Information Systems

Career Options

“New applications of technology in the workplace will continue to  drive demand for workers to remain competitive.”

— Bureau of Labor Statistics*

IT Industry Outlook

The Bureau of Labor Statistics expects IT employment prospects to be “excellent,” according to a recent report,* citing projected job growth of 17 percent for the decade ending in 2018. The reason: it has become virtually impossible for a workplace to function without an efficient computer system. “In the modern workplace,” the BLS reported, “it is imperative that information technology works both effectively and reliably.” Dependence on skilled IT managers is intensified by the fast-changing nature of the field, as well as the reality that companies look to technology to drive revenues. The whopping growth rate far outpaces the averages for all other occupations in the United States.

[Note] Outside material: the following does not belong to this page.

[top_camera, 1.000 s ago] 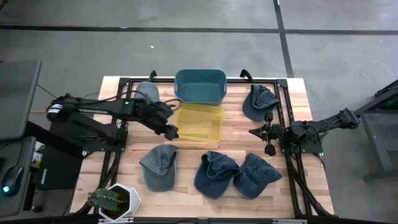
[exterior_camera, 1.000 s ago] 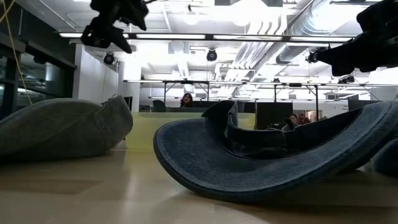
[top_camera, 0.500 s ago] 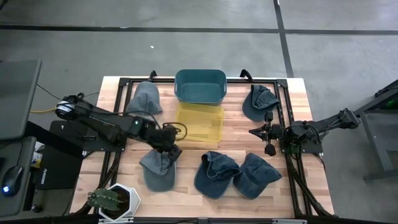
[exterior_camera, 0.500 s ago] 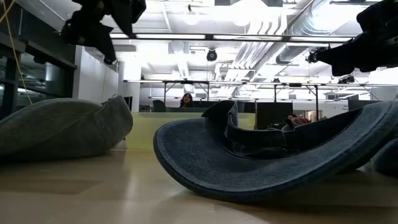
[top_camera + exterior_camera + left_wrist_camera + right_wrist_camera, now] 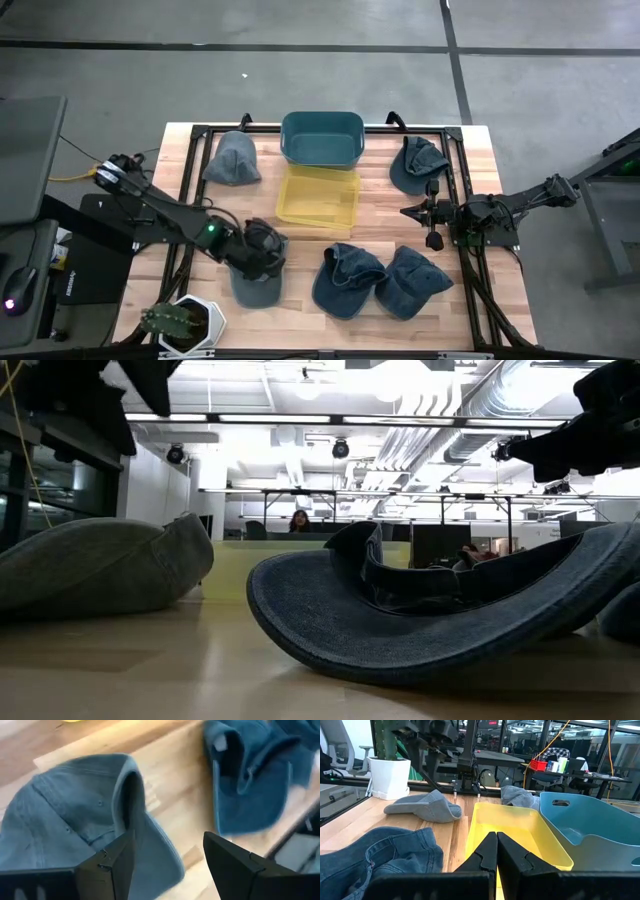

Even during economic downturns, the need for IT professionals remains strong. In a 2009 private survey chief information officers reported difficulty in hiring IT managers, despite offering increasingly high salaries. Some 77 percent of the CIOs said it was at least as difficult, if not harder, to hire IT managers than it had been a year earlier, when wages were already comparatively high. The median salary for these managers in 2008 was $112,210. The middle 50 percent earned between about $88,000 and $142,000. Depending on the field, company and  employee rank, the pay can climb much higher. At the very high levels, officers in charge of IT for a large company can earn up to $500,000.

As a reflection of the demand for skilled IT workers, some 25 percent of managers worked an average of more than 50 hours per week in 2008. Job opportunities in the IT field have become even more plentiful as many Baby Boomers in these jobs move into retirement. In this fast-changing field, the importance of continuing education could scarcely be overstated, as the BLS report underscored: “New applications of technology in the workplace will continue to drive demand for workers to remain competitive.” The report predicted that companies will continue to install sophisticated computer networks and set up more complex intranets and websites. Professionals with the skills to expertly manage these emerging systems will be able to command increasingly high pay.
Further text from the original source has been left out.